La scienziata che vide il DNA prima di tutti
Nata a Londra nel 1920, Rosalind Franklin è oggi riconosciuta come una delle figure chiave nella scoperta della struttura a doppia elica del DNA. Eppure, per molto tempo, il suo nome è rimasto nell’ombra.
Franklin era una chimica e cristallografa appassionata e rigorosa. Dopo aver lavorato su carbone e grafite, si dedicò alla diffrazione a raggi X, una tecnica sofisticata per “fotografare” la disposizione degli atomi nei cristalli. Fu proprio questa competenza a portarla nel cuore di una delle più grandi scoperte scientifiche del XX secolo.
Al King’s College di Londra, Franklin produsse una delle immagini più famose della storia della biologia: la Fotografia 51. Questo scatto, ottenuto grazie a una paziente messa a punto della strumentazione e delle condizioni di cristallizzazione del DNA, mostrava chiaramente la simmetria elicoidale della molecola.
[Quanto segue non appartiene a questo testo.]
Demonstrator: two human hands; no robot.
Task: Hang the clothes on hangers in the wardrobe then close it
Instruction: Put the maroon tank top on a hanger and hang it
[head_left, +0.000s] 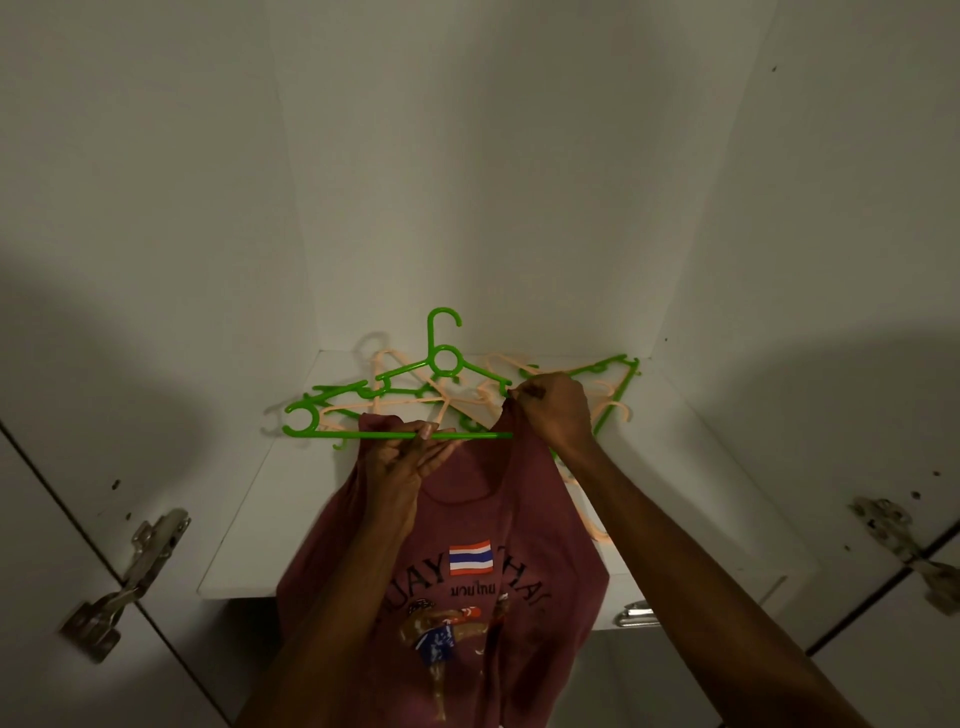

Senza il suo consenso, questa immagine venne mostrata a James Watson da Maurice Wilkins. Fu la svolta: Watson e Crick, al laboratorio di Cambridge, usarono quella fotografia come base per elaborare il celebre modello a doppia elica del DNA, pubblicato nel 1953.
Franklin, da parte sua, non si fermò. Continuò a lavorare su virus e strutture molecolari complesse, producendo ricerche avanzatissime. Morì prematuramente nel 1958, a soli 37 anni, per un cancro ovarico, probabilmente legato all'esposizione ai raggi X.
Il premio Nobel per la scoperta della struttura del DNA fu assegnato nel 1962 a Watson, Crick e Wilkins. Rosalind Franklin non venne mai premiata. Solo anni dopo, la comunità scientifica ha cominciato a riconoscere il peso decisivo del suo contributo.
Oggi, la sua figura è diventata il simbolo di una scienza rigorosa e coraggiosa, ma anche di una battaglia per il riconoscimento delle donne nella ricerca.